É desanimador que continuem a escrever-se asneiras deste gabarito após anos de publicações sobre o assunto da escravatura, em que, tanto no Público — que Bárbara Reis dirigiu e onde continua a escrever — como noutros jornais, se mostrou que Lisboa teve um papel muito secundário nesse odioso comércio. De toda a forma esse é apenas um dos detalhes infelizes — outros há — no artigo de Bárbara Reis, e admito que tenha resultado da persistente campanha de mistificação e desinformação levada a cabo pelos activistas woke. O que importa realçar é que o objectivo último do  texto da ex-directora do Público não é esse, mas sim o de propor que, para quebrar o impasse entre a CML e a Djass, o memorial se construa em Belém. Defende Bárbara Reis que seria um “belo contraponto” aos monumentos que, aí, enaltecem os Descobrimentos. E, à laia de conclusão, deixa a seguinte sugestão: “se colocássemos, lado a lado, o memorial da escravatura e um dos monumentos do poder colonial? Seria um belo enfrentamento, um corpo a corpo emocionante, pedagógico e que dispensa legendas. Com um gesto simples, Carlos Moedas pode pôr os fantasmas a falar uns com os outros”.

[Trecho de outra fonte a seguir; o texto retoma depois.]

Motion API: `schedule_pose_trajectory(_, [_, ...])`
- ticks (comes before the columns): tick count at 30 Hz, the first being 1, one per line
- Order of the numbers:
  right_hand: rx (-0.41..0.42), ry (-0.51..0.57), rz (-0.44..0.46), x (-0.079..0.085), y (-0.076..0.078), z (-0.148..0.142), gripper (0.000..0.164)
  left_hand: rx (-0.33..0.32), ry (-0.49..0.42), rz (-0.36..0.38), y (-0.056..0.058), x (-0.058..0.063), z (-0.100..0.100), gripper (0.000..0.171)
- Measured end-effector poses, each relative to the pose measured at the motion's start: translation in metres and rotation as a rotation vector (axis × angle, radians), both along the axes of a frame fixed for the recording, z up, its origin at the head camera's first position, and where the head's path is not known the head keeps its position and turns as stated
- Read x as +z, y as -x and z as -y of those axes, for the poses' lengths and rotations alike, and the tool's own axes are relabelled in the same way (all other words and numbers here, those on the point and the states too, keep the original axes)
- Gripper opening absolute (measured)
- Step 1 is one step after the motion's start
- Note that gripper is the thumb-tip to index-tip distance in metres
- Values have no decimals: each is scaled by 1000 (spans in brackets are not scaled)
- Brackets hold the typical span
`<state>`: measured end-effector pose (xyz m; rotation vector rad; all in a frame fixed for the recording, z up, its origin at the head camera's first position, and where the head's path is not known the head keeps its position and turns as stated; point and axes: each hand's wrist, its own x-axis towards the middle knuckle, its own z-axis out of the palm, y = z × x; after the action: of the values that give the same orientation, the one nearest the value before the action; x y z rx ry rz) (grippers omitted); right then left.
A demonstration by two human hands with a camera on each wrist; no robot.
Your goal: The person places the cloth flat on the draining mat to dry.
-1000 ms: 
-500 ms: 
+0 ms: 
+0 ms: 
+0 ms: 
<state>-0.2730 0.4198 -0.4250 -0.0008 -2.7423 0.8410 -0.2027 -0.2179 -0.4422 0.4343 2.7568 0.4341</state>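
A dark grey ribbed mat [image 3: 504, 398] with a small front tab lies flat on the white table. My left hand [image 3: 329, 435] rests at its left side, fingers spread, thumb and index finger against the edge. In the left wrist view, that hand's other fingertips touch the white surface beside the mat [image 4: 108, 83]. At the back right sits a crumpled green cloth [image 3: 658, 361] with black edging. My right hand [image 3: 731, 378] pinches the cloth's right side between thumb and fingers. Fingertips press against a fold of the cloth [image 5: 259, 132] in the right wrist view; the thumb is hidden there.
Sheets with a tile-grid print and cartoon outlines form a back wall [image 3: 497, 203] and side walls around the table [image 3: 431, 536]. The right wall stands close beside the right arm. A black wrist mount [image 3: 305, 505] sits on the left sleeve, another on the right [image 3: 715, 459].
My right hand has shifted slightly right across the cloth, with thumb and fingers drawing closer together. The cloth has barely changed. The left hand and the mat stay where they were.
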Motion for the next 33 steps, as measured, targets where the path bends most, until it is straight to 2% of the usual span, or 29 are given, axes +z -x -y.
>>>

Eu duvido fortemente de que esta solução fosse pedagógica e julgo que uma conversa de fantasmas seria necessariamente superficial, confrontativa e não esclareceria ninguém. Mas a proposta de Bárbara Reis faz sentido, escreve direito por linhas tortas, ainda que fique aquém do que seria desejável. Em minha opinião, e de forma coerente com o que defendo há vários anos, o memorial devia ser construído num terreno adjacente — eventualmente no próprio acesso ou entrada — a um Museu dos Descobrimentos, onde quer que ele venha a existir. É isso que faz pleno sentido, o mesmo sentido de diálogo integrador de informações e memórias que Bárbara Reis propõe. O tráfico transatlântico de escravos foi uma trágica consequência da expansão marítima portuguesa ao longo da costa de África e viria a crescer exponencialmente com a descoberta das Américas, verdadeiros sorvedouros de mão-de-obra africana. O tráfico é a parte negra de uma história que, noutras vertentes, é luminosa, benevolente e grandiosa. E ambas as partes devem vistas e perspectivadas em conjunto. Nenhuma deve ser ignorada ou suprimida. Junto a um Museu dos Descobrimentos, devidamente integrado nesse espaço, o memorial estaria contextualizado, explicado e teria asseguradamente muitos visitantes.

É claro que há aqui um problema de monta. O Museu dos Descobrimentos ainda não existe e duvida-se de que venha a existir até porque tem como principais opositores grupos de pressão nascidos e nutridos na academia e os próprios impulsionadores e promotores do memorial à escravatura, que, na mesma onda paranoide que agora os leva a acusar a CML de má-fé, encaram esse museu como algo feito contra eles. Recorde-se que o museu era — com esse ou outro nome — uma promessa do anterior presidente da Câmara, Fernando Medina, promessa que não conseguiu ou não quis cumprir. Esse projecto, tanto quanto sei, não faz parte do programa governativo de Carlos Moedas. Mas mesmo não sendo originalmente seu, o actual presidente da CML está sempre a tempo de o perfilhar e reanimar, resolvendo, assim, dois problemas de uma só penada. Quererá Carlos Moedas pensar nisso? - João Pedro Marques (publicado pela 1ª vez in Observador, 24 de Julho de 2023).